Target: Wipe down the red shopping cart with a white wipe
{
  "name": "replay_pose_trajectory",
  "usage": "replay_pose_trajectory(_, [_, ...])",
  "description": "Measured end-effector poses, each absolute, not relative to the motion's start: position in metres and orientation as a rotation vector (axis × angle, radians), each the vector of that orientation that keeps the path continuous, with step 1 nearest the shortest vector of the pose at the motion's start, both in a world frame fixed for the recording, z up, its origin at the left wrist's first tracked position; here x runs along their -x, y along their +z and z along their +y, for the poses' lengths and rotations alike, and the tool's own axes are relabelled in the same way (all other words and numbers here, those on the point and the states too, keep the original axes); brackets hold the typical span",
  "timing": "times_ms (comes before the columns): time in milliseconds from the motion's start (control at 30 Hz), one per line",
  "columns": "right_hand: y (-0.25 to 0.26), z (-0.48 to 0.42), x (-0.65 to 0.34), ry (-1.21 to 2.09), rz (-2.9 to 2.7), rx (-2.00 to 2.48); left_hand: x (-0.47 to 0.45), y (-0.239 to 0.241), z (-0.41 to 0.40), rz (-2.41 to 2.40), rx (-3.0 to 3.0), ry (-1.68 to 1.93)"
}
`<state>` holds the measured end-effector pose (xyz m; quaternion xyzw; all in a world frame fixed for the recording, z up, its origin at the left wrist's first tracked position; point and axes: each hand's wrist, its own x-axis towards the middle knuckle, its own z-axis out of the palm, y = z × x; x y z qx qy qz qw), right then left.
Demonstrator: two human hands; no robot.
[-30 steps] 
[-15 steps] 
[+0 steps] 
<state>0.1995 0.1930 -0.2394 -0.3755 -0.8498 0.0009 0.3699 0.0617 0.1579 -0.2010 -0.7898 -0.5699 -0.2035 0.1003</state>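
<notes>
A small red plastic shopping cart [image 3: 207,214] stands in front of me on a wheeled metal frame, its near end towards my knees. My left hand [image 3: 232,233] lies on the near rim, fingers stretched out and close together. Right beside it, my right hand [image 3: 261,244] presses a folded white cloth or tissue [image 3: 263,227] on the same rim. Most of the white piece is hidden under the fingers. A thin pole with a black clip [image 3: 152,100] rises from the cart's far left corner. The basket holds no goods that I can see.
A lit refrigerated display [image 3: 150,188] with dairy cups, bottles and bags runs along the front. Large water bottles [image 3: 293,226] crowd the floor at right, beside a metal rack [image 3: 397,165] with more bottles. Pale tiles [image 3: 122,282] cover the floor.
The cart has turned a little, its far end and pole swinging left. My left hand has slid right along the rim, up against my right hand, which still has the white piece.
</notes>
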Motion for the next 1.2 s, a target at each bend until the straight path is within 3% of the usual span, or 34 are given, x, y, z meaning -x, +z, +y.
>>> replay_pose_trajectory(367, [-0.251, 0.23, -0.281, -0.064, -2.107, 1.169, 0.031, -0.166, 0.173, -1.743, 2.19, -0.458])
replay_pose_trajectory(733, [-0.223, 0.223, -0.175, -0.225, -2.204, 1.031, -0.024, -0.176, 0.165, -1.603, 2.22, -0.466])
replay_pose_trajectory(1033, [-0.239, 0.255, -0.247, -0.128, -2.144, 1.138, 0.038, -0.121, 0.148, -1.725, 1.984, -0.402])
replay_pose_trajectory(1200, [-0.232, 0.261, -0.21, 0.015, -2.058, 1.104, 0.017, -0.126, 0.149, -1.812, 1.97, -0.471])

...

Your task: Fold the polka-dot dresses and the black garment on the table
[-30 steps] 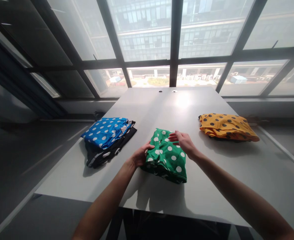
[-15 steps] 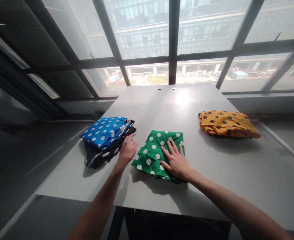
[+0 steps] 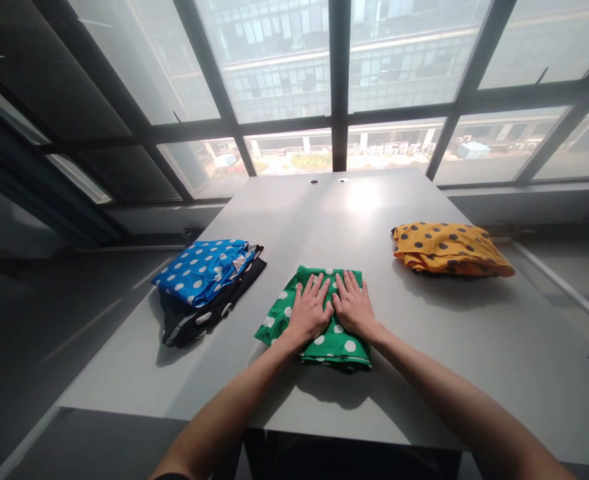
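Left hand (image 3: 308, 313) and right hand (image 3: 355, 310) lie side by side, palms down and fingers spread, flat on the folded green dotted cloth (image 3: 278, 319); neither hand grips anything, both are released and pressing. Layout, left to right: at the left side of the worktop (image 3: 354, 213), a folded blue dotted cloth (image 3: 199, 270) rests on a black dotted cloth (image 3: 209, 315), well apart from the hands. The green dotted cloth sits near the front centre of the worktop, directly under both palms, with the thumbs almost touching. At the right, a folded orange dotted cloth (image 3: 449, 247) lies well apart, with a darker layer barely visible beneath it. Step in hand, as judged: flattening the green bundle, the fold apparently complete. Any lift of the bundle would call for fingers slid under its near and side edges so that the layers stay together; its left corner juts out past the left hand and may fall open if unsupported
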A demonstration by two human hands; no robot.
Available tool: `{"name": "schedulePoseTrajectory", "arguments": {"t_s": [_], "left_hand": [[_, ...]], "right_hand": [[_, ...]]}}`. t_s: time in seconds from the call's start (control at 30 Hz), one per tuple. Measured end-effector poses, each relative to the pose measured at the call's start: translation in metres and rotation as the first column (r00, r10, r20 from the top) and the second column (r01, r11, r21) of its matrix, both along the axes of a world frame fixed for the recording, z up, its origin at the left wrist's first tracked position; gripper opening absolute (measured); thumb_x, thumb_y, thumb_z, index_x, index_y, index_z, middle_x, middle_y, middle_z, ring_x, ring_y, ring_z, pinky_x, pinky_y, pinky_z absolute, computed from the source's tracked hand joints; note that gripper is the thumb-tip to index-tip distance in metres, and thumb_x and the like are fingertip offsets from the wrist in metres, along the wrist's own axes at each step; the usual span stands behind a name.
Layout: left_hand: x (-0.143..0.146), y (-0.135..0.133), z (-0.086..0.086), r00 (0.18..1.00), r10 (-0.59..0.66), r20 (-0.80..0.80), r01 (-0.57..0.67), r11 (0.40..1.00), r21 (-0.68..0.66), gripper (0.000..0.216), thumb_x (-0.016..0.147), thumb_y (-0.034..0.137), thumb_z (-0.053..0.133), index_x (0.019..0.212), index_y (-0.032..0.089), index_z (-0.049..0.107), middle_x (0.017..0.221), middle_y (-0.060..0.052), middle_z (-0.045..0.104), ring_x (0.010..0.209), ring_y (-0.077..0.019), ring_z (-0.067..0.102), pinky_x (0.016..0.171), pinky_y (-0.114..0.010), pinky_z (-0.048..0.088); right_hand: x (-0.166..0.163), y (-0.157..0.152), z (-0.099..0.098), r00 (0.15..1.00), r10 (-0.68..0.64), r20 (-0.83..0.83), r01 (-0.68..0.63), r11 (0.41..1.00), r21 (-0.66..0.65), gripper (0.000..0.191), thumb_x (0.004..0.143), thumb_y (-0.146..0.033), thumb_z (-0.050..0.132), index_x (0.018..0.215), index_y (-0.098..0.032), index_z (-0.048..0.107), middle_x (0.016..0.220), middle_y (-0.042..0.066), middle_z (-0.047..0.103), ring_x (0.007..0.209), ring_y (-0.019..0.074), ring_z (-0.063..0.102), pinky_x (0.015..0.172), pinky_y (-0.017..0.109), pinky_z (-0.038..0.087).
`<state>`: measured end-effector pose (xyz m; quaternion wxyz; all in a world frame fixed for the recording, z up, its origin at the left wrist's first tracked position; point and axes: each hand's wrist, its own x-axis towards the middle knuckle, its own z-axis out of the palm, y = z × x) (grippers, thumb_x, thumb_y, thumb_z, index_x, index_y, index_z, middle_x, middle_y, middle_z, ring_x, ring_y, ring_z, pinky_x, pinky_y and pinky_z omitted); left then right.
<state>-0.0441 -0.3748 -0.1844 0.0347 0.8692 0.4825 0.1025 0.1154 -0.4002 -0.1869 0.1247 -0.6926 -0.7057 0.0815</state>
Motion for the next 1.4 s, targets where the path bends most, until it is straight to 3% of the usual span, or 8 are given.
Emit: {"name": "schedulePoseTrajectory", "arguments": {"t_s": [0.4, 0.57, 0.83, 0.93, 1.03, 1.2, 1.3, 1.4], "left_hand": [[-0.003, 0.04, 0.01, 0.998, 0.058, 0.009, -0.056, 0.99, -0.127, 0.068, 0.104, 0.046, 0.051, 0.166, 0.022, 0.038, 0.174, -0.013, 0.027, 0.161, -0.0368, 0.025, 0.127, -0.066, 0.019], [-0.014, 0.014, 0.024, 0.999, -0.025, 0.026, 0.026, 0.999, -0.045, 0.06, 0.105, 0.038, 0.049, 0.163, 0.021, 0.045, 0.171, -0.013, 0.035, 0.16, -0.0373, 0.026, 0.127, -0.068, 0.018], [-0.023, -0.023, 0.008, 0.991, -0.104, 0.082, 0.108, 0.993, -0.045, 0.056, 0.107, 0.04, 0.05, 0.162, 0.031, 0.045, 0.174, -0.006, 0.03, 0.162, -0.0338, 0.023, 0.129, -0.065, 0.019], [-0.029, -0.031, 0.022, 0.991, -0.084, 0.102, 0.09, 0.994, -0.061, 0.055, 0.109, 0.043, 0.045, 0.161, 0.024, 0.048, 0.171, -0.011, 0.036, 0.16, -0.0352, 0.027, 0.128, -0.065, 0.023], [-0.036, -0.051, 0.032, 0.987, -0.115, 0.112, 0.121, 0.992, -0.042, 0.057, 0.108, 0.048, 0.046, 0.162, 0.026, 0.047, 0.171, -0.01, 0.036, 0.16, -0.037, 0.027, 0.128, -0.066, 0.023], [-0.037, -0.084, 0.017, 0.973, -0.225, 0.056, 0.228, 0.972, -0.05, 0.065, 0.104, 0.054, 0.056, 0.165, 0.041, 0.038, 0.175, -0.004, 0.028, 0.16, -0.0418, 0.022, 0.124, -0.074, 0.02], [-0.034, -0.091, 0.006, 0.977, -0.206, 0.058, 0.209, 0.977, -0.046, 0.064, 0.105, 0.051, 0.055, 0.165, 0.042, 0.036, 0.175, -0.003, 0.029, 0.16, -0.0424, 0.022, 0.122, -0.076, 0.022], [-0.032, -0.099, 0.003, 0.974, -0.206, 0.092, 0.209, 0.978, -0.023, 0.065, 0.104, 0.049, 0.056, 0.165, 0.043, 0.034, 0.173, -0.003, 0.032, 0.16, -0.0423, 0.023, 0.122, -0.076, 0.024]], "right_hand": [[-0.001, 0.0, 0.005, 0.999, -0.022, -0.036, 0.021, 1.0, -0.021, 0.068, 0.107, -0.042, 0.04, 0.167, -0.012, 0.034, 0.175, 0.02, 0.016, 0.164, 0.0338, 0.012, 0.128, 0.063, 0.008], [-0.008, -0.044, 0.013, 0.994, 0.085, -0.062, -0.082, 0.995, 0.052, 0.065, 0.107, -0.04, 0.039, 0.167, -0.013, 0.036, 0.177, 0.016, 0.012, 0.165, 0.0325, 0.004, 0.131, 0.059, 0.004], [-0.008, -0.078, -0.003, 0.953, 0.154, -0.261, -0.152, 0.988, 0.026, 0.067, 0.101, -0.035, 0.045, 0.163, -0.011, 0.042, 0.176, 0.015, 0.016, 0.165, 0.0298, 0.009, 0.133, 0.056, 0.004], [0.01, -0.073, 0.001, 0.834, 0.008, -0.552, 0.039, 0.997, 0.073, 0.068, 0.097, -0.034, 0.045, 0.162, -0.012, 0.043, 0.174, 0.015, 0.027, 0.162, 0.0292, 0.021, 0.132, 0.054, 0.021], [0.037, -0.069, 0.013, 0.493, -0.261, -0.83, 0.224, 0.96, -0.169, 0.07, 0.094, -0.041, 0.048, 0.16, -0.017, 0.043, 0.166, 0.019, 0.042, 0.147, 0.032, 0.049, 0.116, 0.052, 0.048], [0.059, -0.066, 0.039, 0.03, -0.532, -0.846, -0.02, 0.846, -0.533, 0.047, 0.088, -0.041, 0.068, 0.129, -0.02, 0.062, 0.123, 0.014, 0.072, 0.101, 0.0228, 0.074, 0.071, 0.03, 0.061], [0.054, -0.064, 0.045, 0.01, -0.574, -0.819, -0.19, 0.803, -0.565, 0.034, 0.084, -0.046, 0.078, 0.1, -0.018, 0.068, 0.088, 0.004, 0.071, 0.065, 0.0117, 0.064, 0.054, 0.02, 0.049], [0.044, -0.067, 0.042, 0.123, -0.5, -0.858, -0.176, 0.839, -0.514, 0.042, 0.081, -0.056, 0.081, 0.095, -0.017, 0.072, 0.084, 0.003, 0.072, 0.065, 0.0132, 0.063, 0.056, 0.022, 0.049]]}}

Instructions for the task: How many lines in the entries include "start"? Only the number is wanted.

Result of the task: 3